Райф был о нем наслышан, как всякий житель клановых земель. Правая рука Собачьего Вождя, его приемный сын, не знающий отца порубежник, прозванный Сухой Коркой из-за первой трапезы, которую съел в клане Бладд, а ныне известный как Сухая Кость. Единственный, по слухам, человек, кому Собачий Вождь доверяет, единственный, способный говорить и драться, как сам вождь, и лучший боец на мечах на всем Севере.

Днище челна, заглушив журчание воды, заскрежетало о гранит у берега Пяди. Гребцы убрали весла и волоком втащили лодку на остров. Клафф Сухая Корка работал наравне со своими людьми, макая концы волос в пахнущую мертвечиной воду.

Райф посмотрел на громадную пятиугольную башню, стоящую здесь с самого основания клана. Водоросли, грязь и минеральные осадки кольцами окружали ее нижние этажи, отмечая уровень былых паводков. Запах реки прочно въелся в трещины камня. С карнизов, выступов и причальных колец свисали обломанные ветром зеленые и рыжие от ржавчины сосульки.

Кормчий привязал челн к ближнему кольцу и стал в один ряд с гребцами, ожидая приказа Сухой Корки.

Время шло, а Сухая Корка все стоял по пояс в воде, созерцая красный огонь в тридцати этажах над собой. На его лице лежала усталость — должно быть, захват ганмиддишского дома и владений дался Бладду недешево.
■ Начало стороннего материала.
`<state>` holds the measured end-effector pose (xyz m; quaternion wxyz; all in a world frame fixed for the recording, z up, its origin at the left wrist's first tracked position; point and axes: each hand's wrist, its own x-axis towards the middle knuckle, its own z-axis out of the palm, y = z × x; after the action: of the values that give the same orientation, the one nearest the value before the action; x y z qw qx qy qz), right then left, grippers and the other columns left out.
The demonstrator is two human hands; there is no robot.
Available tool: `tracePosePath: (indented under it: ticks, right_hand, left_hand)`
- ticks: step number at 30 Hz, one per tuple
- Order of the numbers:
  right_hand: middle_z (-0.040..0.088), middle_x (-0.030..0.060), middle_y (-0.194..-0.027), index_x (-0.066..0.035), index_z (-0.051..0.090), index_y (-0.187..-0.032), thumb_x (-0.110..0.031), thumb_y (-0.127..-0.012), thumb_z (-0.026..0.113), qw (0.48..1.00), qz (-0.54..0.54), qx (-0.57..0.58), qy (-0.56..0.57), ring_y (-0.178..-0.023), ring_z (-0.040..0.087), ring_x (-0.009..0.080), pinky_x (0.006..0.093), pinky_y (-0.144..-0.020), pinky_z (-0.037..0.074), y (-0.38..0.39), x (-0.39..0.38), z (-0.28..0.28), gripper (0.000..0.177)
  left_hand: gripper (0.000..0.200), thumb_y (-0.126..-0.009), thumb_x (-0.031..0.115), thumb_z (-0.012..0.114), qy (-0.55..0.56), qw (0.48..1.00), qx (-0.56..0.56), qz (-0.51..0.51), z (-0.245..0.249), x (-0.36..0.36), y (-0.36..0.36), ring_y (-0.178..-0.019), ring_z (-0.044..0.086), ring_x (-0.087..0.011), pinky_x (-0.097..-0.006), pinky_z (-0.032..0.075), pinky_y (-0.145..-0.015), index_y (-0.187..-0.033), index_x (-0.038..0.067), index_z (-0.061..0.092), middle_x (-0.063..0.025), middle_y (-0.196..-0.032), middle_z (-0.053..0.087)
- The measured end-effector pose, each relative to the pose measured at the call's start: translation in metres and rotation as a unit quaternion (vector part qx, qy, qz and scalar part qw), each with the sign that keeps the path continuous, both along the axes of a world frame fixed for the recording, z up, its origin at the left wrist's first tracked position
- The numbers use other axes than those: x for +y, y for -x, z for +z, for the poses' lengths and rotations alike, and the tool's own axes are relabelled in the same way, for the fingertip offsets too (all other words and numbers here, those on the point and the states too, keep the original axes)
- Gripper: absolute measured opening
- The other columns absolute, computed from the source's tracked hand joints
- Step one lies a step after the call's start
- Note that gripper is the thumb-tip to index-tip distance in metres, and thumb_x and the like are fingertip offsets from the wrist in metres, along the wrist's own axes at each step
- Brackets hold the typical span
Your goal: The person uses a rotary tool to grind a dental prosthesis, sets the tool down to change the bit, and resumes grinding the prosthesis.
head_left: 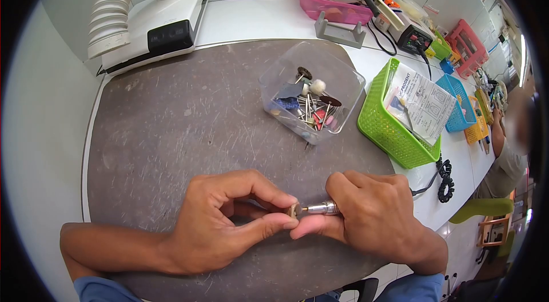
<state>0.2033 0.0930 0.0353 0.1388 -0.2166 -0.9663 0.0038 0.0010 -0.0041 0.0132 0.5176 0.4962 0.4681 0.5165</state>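
Note:
Between the thumb and fingertips of my left hand (220, 225) is a small tan piece (293, 210), mostly covered by the fingers; its exact kind is not clear. My right hand (374, 213) is wrapped round a rotary handpiece (323, 208) with a silvery metal nose pointing left. A thin gold-coloured bur shank (306, 209) sticks out of the nose, its tip at or against the tan piece. My right thumb reaches under the nose, close to the left fingertips. Both hands are low over the front of the dark work mat.
A clear plastic box (274, 90) of mounted burs and polishing wheels stands on the brown mat (154, 142). Right of it is a green basket (394, 136) with a printed packet. A white hose unit (191, 10) stands back left, a control box (413, 36) back right. Another person (506, 173) sits far right.

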Motion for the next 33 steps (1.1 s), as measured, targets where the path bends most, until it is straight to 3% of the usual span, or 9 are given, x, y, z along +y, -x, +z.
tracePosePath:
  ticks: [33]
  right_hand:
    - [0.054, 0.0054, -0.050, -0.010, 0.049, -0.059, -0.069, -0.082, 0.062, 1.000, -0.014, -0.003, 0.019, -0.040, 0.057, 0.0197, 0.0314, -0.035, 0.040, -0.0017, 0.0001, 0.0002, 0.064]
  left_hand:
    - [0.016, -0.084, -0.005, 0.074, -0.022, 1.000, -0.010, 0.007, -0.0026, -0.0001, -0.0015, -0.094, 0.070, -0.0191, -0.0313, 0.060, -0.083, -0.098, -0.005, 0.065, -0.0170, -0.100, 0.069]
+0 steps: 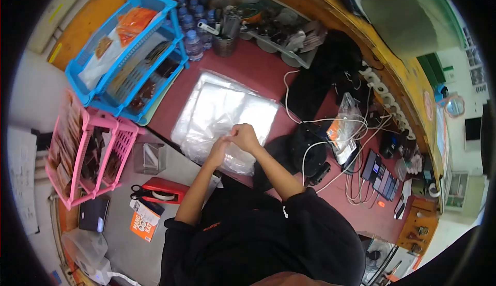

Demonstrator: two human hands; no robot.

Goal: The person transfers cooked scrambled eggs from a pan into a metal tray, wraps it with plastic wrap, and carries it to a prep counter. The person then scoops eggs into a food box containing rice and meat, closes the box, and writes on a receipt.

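Observation:
Clear plastic bags (206, 100) lie in a flat, shiny stack on the dark red table in front of me. My left hand (218, 151) and my right hand (246, 137) meet fingertip to fingertip over the near part of the stack. Both have their fingers closed in a pinch on a crumpled clear plastic bag (238, 163), which spreads out below and between my wrists. The exact edge under the fingertips is too small to make out.
Blue trays (124, 53) and a pink rack (111, 146) stand at the left. A red tape dispenser (173, 187) and scissors (138, 191) lie on the grey surface. Water bottles (194, 43) and a pen cup (224, 47) are behind; cables (289, 92) and a card terminal (380, 175) lie right.

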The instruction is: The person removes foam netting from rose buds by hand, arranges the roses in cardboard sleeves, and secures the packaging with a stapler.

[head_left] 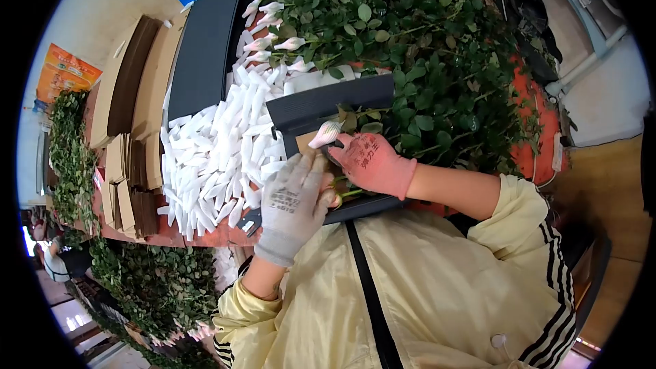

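My left hand (pixel 290 201), in a grey-white glove, reaches into a dark corrugated wrap (pixel 331 101) on the table. Its fingers are stretched forward over a piece of brown cardboard (pixel 305 141), and pale rose heads (pixel 334 197) show beside its thumb. My right hand (pixel 372 162), in a pink glove, is closed with its fingertips at a rose bud in a white net sleeve (pixel 325 134). Green stems (pixel 352 193) run below the right wrist. My fingers hide part of the wrap's inside.
White foam sleeves (pixel 219 154) are heaped on the left of the red table (pixel 540 133). Leafy rose stems (pixel 410 41) cover the right and back. A dark panel (pixel 205 51) and cardboard pieces (pixel 126 82) stand at the left. A metal-framed chair (pixel 581 14) is at the far right.
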### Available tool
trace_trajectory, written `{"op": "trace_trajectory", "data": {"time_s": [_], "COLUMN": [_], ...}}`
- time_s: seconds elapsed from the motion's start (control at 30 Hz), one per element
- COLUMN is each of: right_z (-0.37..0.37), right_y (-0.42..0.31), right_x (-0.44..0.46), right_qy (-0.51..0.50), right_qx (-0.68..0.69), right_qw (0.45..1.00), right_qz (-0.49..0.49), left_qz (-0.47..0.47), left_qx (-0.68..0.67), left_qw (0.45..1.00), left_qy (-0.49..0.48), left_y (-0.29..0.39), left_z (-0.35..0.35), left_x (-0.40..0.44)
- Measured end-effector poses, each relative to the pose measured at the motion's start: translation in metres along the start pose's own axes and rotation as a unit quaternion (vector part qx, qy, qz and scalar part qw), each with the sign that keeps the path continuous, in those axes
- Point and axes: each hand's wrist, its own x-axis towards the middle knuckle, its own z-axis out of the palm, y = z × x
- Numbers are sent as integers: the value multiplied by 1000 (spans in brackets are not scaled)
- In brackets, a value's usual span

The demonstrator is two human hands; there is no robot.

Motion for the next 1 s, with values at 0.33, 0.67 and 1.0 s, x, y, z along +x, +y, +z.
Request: {"op": "trace_trajectory", "data": {"time_s": [0.33, 0.67, 1.0], "right_z": [-29, -23, -68], "right_y": [26, 31, 30], "right_x": [13, 9, -13], "right_qy": [53, 23, 21], "right_qx": [-94, -123, 3], "right_qw": [993, 992, 999], "right_qz": [-51, 12, 43], "left_qz": [-15, -29, -7], "left_qx": [9, -19, -26], "left_qw": [1000, 998, 999], "left_qy": [8, -47, -28], "left_y": [9, 16, 13], "left_z": [15, 14, 14], "left_x": [-4, -9, -11]}}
Наконец Клафф произнес, по-прежнему не сводя ярко-голубых глаз с огня на башне:

— Тащите его внутрь и всыпьте ему.

Слова упали тяжело, и шестеро гребцов с кормчим взялись за дело молча и основательно.
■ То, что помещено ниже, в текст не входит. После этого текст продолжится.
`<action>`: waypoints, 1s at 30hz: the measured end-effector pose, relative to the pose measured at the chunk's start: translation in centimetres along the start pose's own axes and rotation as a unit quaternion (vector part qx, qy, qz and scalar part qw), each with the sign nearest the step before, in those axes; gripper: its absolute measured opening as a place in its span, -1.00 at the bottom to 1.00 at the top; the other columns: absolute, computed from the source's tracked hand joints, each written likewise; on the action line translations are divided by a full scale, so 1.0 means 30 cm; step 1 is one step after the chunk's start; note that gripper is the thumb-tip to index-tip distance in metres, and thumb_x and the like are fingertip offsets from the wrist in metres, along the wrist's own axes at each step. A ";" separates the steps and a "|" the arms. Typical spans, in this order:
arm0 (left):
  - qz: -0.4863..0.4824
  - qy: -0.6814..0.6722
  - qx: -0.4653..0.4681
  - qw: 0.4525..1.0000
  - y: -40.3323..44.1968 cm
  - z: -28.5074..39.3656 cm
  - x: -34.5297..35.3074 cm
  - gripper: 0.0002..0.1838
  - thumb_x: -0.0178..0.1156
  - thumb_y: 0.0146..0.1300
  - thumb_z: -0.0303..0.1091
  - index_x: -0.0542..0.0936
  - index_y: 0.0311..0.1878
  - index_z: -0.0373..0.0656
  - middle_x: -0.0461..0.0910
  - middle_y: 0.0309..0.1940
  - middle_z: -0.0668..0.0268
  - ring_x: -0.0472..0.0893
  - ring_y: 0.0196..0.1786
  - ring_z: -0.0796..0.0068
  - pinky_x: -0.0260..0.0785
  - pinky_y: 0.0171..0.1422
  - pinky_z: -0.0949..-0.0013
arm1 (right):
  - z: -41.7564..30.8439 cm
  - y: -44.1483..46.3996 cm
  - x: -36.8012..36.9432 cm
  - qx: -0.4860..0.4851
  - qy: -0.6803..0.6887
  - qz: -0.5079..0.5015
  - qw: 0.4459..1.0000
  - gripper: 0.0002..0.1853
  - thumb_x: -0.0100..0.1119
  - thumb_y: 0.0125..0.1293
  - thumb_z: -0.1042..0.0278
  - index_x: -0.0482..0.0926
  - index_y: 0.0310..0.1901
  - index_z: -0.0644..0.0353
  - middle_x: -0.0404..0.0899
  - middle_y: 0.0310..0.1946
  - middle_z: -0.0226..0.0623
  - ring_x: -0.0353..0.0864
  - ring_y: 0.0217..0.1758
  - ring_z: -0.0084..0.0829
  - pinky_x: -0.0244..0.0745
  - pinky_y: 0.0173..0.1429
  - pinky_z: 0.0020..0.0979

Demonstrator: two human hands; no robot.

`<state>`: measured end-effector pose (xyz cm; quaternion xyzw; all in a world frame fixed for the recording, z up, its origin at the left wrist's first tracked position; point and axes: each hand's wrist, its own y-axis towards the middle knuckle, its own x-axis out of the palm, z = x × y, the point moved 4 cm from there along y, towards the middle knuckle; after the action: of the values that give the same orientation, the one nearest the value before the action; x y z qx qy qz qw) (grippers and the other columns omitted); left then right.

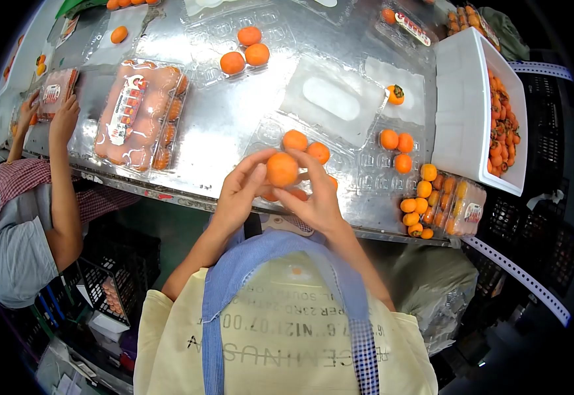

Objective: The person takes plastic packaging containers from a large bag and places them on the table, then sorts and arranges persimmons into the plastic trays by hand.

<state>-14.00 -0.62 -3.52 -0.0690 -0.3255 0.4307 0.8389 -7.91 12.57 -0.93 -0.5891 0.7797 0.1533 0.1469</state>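
An orange round fruit is held up between my two hands, above a clear plastic tray near the table's front edge. The fingers of my left hand close on its left side. On its right side, my right hand touches it with curved fingers. More orange fruits lie in the tray around and partly beneath my hands. An open clear container lies just beyond. To its right, another clear tray holds several fruits.
A packed clear box stands at the left. A white foam box of small orange fruits is at the right, near loose fruits and a filled pack. A co-worker handles a pack at far left.
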 end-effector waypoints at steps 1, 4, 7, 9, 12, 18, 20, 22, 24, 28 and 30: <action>-0.002 -0.004 -0.004 1.000 0.000 -0.004 -0.001 -0.61 -0.04 0.41 -0.25 0.36 0.21 -0.24 0.47 0.07 0.17 0.57 0.01 0.41 0.42 0.08 0.41 | 0.004 0.001 -0.002 0.007 -0.002 -0.001 1.000 -0.35 0.40 -0.03 0.37 0.36 0.13 0.25 0.46 0.00 -0.16 0.51 -0.08 -0.35 0.45 -0.15 -0.46; 0.001 -0.019 -0.015 1.000 0.002 -0.005 -0.003 -0.60 -0.05 0.41 -0.24 0.36 0.21 -0.24 0.45 0.09 0.16 0.57 0.00 0.41 0.42 0.07 0.42 | 0.014 -0.002 -0.005 0.015 -0.014 0.000 1.000 -0.35 0.43 -0.05 0.35 0.38 0.11 0.25 0.48 -0.06 -0.18 0.52 -0.15 -0.37 0.46 -0.21 -0.46; -0.014 0.058 0.038 0.998 0.002 0.001 0.009 -0.60 -0.03 0.40 -0.24 0.36 0.21 -0.24 0.44 0.10 0.15 0.57 0.00 0.42 0.42 0.07 0.43 | 0.010 -0.006 -0.005 -0.013 -0.035 0.021 0.999 -0.37 0.44 -0.06 0.35 0.40 0.09 0.26 0.50 -0.14 -0.21 0.52 -0.21 -0.40 0.45 -0.24 -0.48; -0.024 0.079 0.045 0.996 0.004 -0.003 0.010 -0.59 -0.03 0.40 -0.23 0.36 0.22 -0.23 0.44 0.09 0.15 0.57 0.00 0.42 0.43 0.06 0.43 | -0.003 -0.004 -0.008 -0.028 -0.036 0.025 0.999 -0.39 0.44 -0.06 0.36 0.42 0.07 0.26 0.49 -0.16 -0.23 0.51 -0.22 -0.42 0.45 -0.24 -0.50; -0.038 -0.011 -0.017 0.999 0.012 -0.014 0.001 -0.58 -0.01 0.39 -0.24 0.35 0.23 -0.24 0.47 0.06 0.16 0.57 -0.01 0.43 0.47 0.03 0.41 | -0.012 0.001 -0.015 0.003 0.043 0.006 0.999 -0.45 0.40 0.00 0.38 0.43 0.06 0.27 0.45 -0.14 -0.25 0.50 -0.19 -0.47 0.46 -0.21 -0.53; -0.065 -0.157 -0.070 0.983 0.009 -0.008 -0.002 -0.56 -0.01 0.39 -0.24 0.33 0.25 -0.27 0.51 0.01 0.19 0.58 -0.03 0.45 0.52 0.00 0.38 | 0.029 -0.012 0.001 0.132 0.277 -0.009 0.952 -0.61 0.24 0.19 0.42 0.44 0.04 0.33 0.38 -0.08 -0.29 0.47 -0.13 -0.55 0.49 -0.14 -0.53; -0.068 -0.165 -0.075 0.981 0.010 -0.016 -0.006 -0.56 -0.02 0.39 -0.25 0.33 0.25 -0.28 0.52 0.00 0.19 0.59 -0.03 0.45 0.52 0.01 0.39 | 0.029 -0.013 0.000 0.149 0.285 -0.017 0.947 -0.63 0.21 0.21 0.42 0.44 0.03 0.34 0.38 -0.09 -0.30 0.46 -0.14 -0.56 0.49 -0.13 -0.54; -0.067 -0.164 -0.078 0.981 0.010 -0.019 -0.007 -0.56 -0.01 0.39 -0.25 0.33 0.24 -0.28 0.52 0.01 0.18 0.58 -0.02 0.45 0.53 0.01 0.39 | 0.027 -0.013 0.000 0.154 0.287 -0.017 0.945 -0.64 0.21 0.21 0.41 0.45 0.03 0.33 0.39 -0.09 -0.30 0.47 -0.14 -0.57 0.49 -0.12 -0.54; -0.067 -0.161 -0.081 0.981 0.012 -0.019 -0.007 -0.56 -0.01 0.38 -0.26 0.34 0.24 -0.28 0.51 0.01 0.18 0.58 -0.01 0.45 0.53 0.01 0.39 | 0.023 -0.011 -0.003 0.158 0.275 -0.019 0.948 -0.64 0.22 0.21 0.41 0.45 0.02 0.32 0.39 -0.09 -0.31 0.47 -0.14 -0.57 0.49 -0.12 -0.54; -0.066 -0.160 -0.085 0.981 0.013 -0.020 -0.005 -0.57 0.00 0.38 -0.26 0.34 0.24 -0.28 0.51 0.02 0.17 0.58 0.00 0.44 0.53 0.01 0.37 | 0.024 -0.008 -0.007 0.143 0.242 -0.017 0.959 -0.62 0.24 0.18 0.40 0.45 0.02 0.30 0.39 -0.10 -0.31 0.48 -0.14 -0.56 0.48 -0.13 -0.53; -0.067 -0.162 -0.086 0.981 0.014 -0.021 -0.002 -0.57 0.00 0.38 -0.26 0.35 0.23 -0.28 0.52 0.02 0.17 0.58 0.00 0.44 0.53 0.01 0.37 | 0.024 -0.008 -0.007 0.131 0.235 -0.014 0.963 -0.61 0.26 0.16 0.40 0.45 0.02 0.30 0.40 -0.10 -0.32 0.48 -0.14 -0.55 0.47 -0.14 -0.53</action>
<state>-13.94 -0.32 -4.20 -0.0486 -0.4965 0.3491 0.7932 -7.57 12.99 -1.52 -0.5950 0.7972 -0.0951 0.0376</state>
Холодные руки схватили Райфа за плечи и лодыжки. Где-то впереди скрипнула железная дверь, и желудок впервые за всю ночь предал Райфа, съежившись от страха. Его вынули из сырого вонючего челнока. В лицо повеяло свежестью, но веревки на носу и горле мешали дышать глубоко. Бладдийцы, несшие его в башню, тоже дышали хрипло и отрывисто.
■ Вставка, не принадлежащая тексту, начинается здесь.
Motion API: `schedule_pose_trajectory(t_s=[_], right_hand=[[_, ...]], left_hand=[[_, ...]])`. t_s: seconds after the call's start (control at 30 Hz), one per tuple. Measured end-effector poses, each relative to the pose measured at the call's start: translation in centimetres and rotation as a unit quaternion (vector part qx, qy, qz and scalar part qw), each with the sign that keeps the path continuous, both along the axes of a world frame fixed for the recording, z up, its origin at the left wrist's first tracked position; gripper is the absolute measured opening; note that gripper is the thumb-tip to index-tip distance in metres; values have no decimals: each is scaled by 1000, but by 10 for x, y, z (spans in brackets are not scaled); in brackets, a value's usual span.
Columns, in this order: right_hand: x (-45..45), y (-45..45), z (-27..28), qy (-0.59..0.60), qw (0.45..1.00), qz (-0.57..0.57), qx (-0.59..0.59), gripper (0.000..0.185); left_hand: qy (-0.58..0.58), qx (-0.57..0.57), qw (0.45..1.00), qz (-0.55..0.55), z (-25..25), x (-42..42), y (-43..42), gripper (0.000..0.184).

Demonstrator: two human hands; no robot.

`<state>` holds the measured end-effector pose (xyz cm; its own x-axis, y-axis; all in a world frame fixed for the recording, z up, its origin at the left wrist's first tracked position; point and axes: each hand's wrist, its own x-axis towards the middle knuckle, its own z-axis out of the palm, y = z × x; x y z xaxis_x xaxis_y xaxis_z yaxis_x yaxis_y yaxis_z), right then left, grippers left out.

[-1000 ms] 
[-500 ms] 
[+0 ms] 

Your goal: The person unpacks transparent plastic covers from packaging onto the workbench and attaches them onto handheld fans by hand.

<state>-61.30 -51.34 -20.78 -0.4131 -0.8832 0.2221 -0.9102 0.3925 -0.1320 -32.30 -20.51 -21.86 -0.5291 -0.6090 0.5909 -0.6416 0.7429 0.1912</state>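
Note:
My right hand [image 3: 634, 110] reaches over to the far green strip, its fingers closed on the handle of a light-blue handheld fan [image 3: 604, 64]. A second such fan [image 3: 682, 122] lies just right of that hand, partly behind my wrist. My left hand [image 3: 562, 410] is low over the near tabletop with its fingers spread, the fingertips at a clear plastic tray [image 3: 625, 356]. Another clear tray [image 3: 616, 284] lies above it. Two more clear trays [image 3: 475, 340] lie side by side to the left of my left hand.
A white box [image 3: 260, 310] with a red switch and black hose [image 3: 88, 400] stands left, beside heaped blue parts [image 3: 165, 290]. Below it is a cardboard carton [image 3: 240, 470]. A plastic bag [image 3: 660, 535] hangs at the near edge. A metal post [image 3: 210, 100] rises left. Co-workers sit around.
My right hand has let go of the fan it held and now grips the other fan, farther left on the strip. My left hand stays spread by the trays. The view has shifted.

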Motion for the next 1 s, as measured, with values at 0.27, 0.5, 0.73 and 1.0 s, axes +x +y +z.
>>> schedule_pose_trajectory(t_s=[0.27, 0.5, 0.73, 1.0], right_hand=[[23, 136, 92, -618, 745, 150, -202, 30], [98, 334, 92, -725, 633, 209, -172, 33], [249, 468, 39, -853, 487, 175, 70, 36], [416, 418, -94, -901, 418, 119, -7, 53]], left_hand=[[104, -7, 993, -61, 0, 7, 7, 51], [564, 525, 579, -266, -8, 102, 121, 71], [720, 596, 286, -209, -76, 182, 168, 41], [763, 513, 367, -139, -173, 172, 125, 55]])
Внутри было тихо и темно, как в рудничной шахте. Под сапогами бладдийцев хлюпала мокрая грязь, на спины им падала медленная капель. Запах реки, ставший еще гуще, душил смесью сырого мяса, минералов и грязи — только сочащийся сверху запах дыма немного разбавлял его. Райф смотрел в плывущий над ним каменный потолок. Он думал, что его понесут наверх, но нет — бладдийцы спускались вниз.

Грязь под ногами сменилась сначала слизью, потом густой кровавого цвета водой. Все молчали, и никто не зажигал огня. Из невидимых Райфу источников к ним проникали проблески рассвета. Слышен был только шум реки. Даже зимой, когда течение стало ленивым от ледяного сала, она билась о стены башни, как сердце могучего жеребца, и повсюду лилась, капала, шуршала и журчала вода, рождая в башне эхо, как в морском гроте.